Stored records
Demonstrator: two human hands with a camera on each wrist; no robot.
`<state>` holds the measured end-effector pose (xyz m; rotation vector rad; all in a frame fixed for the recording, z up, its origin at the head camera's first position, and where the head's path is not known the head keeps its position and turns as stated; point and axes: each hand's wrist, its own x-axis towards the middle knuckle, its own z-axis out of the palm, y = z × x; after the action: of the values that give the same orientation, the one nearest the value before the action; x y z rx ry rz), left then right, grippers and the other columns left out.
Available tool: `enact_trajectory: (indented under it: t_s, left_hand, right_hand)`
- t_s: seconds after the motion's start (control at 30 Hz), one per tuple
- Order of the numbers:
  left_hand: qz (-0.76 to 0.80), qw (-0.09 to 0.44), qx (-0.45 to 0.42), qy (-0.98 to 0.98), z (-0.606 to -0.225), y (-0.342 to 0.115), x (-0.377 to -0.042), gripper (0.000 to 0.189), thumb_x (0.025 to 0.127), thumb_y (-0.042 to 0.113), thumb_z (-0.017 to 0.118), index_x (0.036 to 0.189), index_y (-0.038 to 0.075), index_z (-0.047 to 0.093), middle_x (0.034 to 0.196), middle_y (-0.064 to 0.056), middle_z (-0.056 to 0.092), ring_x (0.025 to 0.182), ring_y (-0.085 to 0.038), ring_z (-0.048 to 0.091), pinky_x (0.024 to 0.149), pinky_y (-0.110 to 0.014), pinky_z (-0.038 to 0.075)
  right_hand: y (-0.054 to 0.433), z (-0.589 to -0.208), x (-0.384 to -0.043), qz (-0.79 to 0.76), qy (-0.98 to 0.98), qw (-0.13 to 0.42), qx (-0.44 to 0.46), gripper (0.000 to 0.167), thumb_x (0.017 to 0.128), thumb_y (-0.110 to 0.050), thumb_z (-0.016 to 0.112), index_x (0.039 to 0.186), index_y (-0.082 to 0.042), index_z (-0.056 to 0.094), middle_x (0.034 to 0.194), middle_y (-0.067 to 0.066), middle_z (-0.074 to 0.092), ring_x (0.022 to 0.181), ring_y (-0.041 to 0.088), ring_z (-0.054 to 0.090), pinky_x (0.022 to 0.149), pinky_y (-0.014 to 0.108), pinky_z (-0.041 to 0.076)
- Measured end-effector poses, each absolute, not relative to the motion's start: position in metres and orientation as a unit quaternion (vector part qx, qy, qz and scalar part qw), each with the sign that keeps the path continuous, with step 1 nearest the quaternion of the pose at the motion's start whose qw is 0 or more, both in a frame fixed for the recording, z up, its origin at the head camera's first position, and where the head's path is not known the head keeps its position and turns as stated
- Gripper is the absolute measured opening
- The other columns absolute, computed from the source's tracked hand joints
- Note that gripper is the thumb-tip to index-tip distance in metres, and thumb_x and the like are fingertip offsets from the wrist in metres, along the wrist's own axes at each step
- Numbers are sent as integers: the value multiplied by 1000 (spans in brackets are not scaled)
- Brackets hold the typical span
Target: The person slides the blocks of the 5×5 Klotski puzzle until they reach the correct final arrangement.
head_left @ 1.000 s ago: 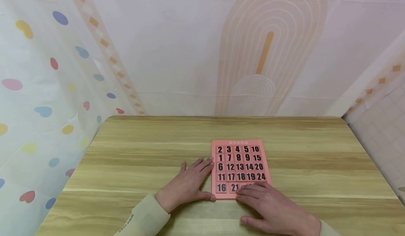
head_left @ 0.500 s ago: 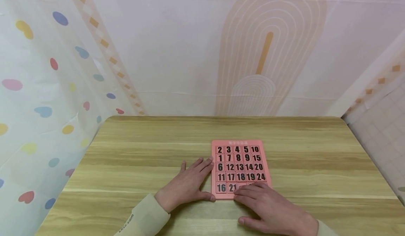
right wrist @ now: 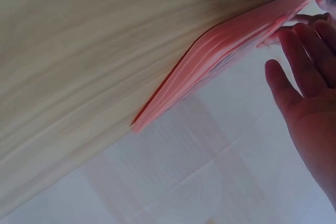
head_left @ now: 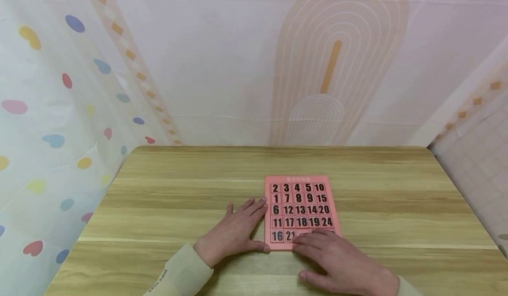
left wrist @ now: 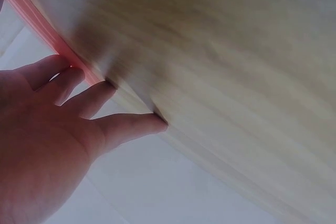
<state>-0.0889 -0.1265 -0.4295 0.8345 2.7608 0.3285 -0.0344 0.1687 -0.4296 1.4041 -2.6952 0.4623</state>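
A pink sliding number puzzle (head_left: 319, 179) lies flat on the table, its tiles bearing black numbers. My left hand (head_left: 236, 232) rests along its left edge, fingers extended, with the thumb by the near left corner. In the left wrist view, the fingertips of that hand (left wrist: 52, 124) meet the puzzle's pink side (left wrist: 47, 32). My right hand (head_left: 337, 260) lies over the bottom row, its fingertips at the right side of the 21 tile (head_left: 290, 236). The 16 tile (head_left: 277, 236) sits left of that. The fingers cover the row's right part.
The wood-grain table (head_left: 190, 172) extends around the puzzle on all sides. Behind it hangs a patterned cloth backdrop (head_left: 222, 75). A cloth with coloured spots (head_left: 53, 140) hangs at the left.
The 21 tile has slid left toward the 16 tile, and my right hand has shifted slightly left with it. My left hand has stayed at the puzzle's edge.
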Motion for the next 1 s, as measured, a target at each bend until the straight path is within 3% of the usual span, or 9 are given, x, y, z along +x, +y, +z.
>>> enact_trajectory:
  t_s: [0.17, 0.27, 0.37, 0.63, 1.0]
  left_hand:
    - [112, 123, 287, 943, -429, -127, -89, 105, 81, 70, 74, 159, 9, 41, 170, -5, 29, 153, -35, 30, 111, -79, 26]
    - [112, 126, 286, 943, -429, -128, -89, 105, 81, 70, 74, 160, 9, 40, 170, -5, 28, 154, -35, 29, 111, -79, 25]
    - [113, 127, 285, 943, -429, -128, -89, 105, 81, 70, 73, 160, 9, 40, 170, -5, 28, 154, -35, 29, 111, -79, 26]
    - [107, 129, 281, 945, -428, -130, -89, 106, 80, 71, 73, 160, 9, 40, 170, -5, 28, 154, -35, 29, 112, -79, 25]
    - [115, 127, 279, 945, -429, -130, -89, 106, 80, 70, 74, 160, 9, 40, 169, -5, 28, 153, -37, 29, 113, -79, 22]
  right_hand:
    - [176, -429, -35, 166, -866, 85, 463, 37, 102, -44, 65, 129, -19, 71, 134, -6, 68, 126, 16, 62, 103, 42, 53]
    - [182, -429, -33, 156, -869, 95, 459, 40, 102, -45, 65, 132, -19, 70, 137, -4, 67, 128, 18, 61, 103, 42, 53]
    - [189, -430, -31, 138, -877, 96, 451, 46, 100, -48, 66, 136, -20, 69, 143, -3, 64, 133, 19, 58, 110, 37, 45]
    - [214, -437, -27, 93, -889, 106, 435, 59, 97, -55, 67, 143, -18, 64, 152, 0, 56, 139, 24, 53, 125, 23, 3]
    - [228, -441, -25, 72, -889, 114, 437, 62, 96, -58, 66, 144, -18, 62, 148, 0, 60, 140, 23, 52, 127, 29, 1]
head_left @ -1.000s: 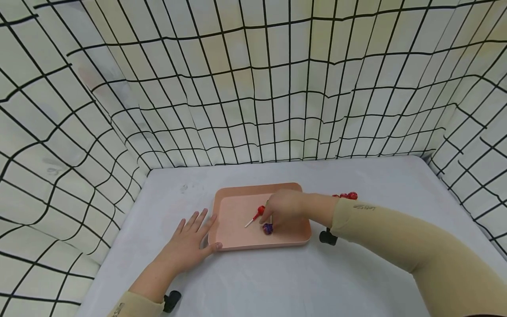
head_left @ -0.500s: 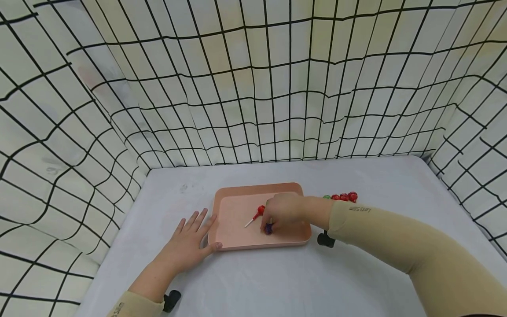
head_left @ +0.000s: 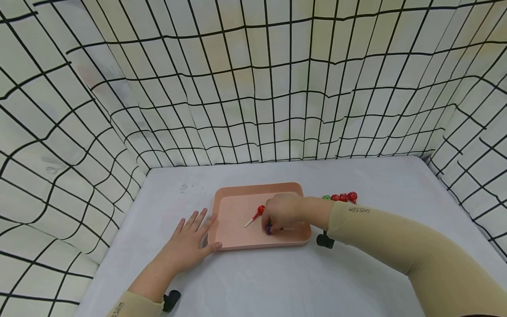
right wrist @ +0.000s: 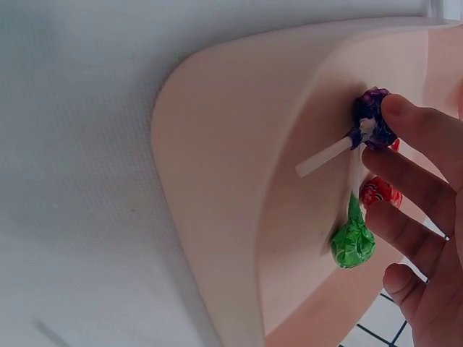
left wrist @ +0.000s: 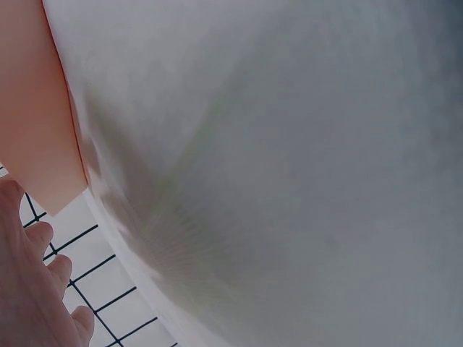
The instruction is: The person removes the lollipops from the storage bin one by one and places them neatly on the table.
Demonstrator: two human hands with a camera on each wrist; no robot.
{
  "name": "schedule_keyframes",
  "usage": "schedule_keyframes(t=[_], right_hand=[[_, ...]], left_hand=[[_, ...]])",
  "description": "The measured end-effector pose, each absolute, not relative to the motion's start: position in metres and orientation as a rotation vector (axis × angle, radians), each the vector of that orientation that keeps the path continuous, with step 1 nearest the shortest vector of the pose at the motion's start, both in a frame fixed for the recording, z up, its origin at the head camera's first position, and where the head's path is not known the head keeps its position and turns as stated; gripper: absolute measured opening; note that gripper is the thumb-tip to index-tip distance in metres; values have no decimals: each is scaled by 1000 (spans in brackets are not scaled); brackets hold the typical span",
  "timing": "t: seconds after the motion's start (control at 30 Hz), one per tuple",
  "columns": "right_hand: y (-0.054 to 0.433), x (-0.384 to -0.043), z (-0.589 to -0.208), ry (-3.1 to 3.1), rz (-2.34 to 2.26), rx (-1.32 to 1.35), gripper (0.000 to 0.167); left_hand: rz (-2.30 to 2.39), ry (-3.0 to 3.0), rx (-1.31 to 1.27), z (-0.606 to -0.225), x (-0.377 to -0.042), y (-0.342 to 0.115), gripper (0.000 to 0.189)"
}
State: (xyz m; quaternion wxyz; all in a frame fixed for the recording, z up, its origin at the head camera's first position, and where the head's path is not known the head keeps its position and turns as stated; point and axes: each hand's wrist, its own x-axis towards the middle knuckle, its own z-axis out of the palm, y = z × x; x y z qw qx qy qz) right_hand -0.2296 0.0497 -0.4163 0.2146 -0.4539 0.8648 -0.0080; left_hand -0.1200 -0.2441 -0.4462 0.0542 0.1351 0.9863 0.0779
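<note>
A pink tray (head_left: 233,229) lies on the white table. Over its right half, my right hand (head_left: 287,210) pinches a purple-wrapped lollipop (right wrist: 371,116) by its head between thumb and fingers, its white stick sticking out sideways. A red lollipop (head_left: 260,210) lies in the tray left of that hand. The right wrist view also shows a green lollipop (right wrist: 353,244) in the tray, near the fingertips. My left hand (head_left: 188,244) is spread at the tray's left side, thumb at the near-left corner. In the left wrist view part of the left hand's fingers (left wrist: 61,269) appears beside the tray wall.
To the right of the tray, several red lollipops (head_left: 343,197) and a green one (head_left: 326,197) sit in a row, partly hidden by the right forearm. A black wire grid (head_left: 277,110) with white behind it surrounds the table's back and sides.
My right fingers have closed on the purple lollipop, and its stick has turned to point right. The forearm shifted slightly, exposing the green lollipop in the outside row. My left hand stayed still.
</note>
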Motion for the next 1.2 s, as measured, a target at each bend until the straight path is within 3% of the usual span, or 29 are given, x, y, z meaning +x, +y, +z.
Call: schedule_keyframes(t=[0.67, 1.2], right_hand=[[54, -231, -417, 2375, -68, -1216, 34], [56, -230, -418, 2361, -34, -1222, 27]], left_hand=[[246, 2996, 401, -444, -119, -243, 88], [247, 2989, 408, -446, -120, -243, 86]])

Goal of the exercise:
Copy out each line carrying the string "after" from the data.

Exercise output:
`<state>` holds the measured end-effector pose (xyz m; rotation vector rad; all in a frame fixed for the recording, z up, its origin at the head camera's first position, and where the head's path is not known the head keeps its position and turns as stated; point and axes: each hand's wrist, its own x-axis towards the middle knuckle, its own z-axis out of the palm, y = z × x; after the action: of the values that give the same orientation, the one nearest the value before the action; x y z rx ry rz), left then right, grippers and the other columns left out.
- t_s: seconds after the motion's start (control at 30 Hz), one per tuple
  "timing": "t: seconds after the motion's start (control at 30 Hz), one per tuple",

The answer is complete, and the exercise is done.